Please retype the listing below exactly as it stands, skipping any pictures.

*** Opening Material provided ***

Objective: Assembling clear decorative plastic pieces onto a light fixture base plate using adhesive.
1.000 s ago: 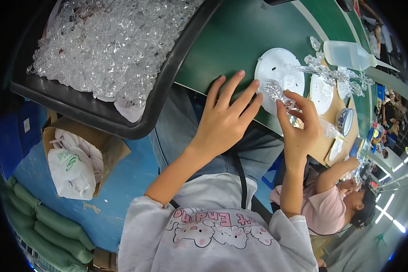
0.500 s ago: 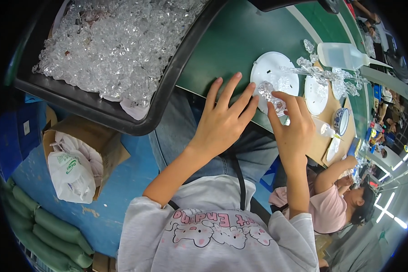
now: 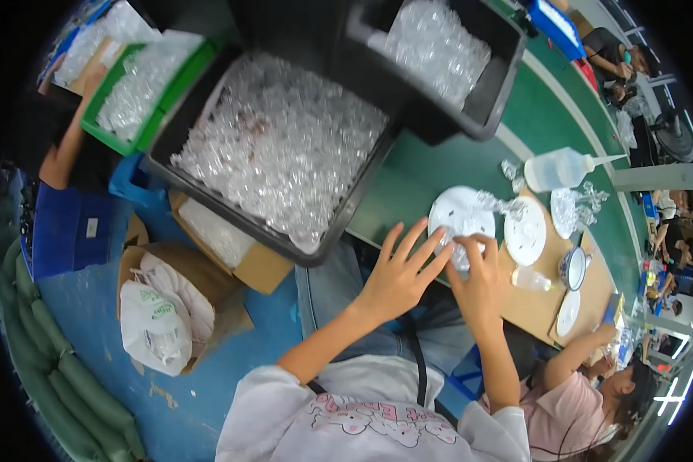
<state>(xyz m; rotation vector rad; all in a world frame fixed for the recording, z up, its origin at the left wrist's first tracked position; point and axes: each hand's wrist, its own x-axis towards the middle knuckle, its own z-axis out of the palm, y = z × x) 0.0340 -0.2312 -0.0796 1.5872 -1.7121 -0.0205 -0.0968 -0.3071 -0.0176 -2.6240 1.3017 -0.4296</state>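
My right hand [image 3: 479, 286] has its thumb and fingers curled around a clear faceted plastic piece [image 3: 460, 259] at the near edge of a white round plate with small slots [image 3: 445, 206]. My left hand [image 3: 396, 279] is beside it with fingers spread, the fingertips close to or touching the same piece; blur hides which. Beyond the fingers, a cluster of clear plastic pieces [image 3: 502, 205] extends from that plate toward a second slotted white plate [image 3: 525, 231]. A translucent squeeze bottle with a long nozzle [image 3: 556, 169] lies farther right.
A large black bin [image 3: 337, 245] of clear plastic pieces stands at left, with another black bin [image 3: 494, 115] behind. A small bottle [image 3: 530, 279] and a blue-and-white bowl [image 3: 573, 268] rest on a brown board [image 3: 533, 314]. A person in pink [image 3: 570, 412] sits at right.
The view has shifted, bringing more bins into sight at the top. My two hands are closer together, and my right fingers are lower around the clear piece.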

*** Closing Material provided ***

:: Solution below ::
Objective: Assembling clear decorative plastic pieces onto a light fixture base plate using adhesive.
1.000 s ago: 
0.500 s ago: 
now: 
<state>(xyz m; rotation vector rad; all in a world frame fixed for the recording, z up, its origin at the left wrist's first tracked position; point and axes: each hand's wrist, its own x-axis towards the middle knuckle, its own z-axis out of the palm, y = z × x) 0.0340 -0.2312 -0.0796 1.5872 -1.7121 -0.0205 -0.0968 -0.3071 -0.0176 -2.6240 1.3017 -0.4296</state>
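My right hand [image 3: 479, 286] has its thumb and fingers curled around a clear faceted plastic piece [image 3: 460, 259] at the near edge of a white round plate with small slots [image 3: 445, 206]. My left hand [image 3: 396, 279] is beside it with fingers spread, the fingertips close to or touching the same piece; blur hides which. Beyond the fingers, a cluster of clear plastic pieces [image 3: 502, 205] extends from that plate toward a second slotted white plate [image 3: 525, 231]. A translucent squeeze bottle with a long nozzle [image 3: 556, 169] lies farther right.
A large black bin [image 3: 337, 245] of clear plastic pieces stands at left, with another black bin [image 3: 494, 115] behind. A small bottle [image 3: 530, 279] and a blue-and-white bowl [image 3: 573, 268] rest on a brown board [image 3: 533, 314]. A person in pink [image 3: 570, 412] sits at right.
The view has shifted, bringing more bins into sight at the top. My two hands are closer together, and my right fingers are lower around the clear piece.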

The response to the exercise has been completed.